• _Your task_:
Reproduce each line of the material exactly as it reads.

----------------

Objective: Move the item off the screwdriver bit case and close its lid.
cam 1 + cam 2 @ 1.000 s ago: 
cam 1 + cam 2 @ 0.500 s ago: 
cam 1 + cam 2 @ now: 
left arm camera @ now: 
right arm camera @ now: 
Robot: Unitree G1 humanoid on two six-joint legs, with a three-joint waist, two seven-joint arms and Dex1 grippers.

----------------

• _Output for this exercise_:
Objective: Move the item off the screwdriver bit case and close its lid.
cam 1 + cam 2 @ 1.000 s ago: 
cam 1 + cam 2 @ 0.500 s ago: 
cam 1 + cam 2 @ now: 
left arm camera @ now: 
right arm camera @ now: 
Robot: Unitree G1 humanoid on two six-joint legs, with a three-joint waist, two seven-joint arms and Dex1 grippers.

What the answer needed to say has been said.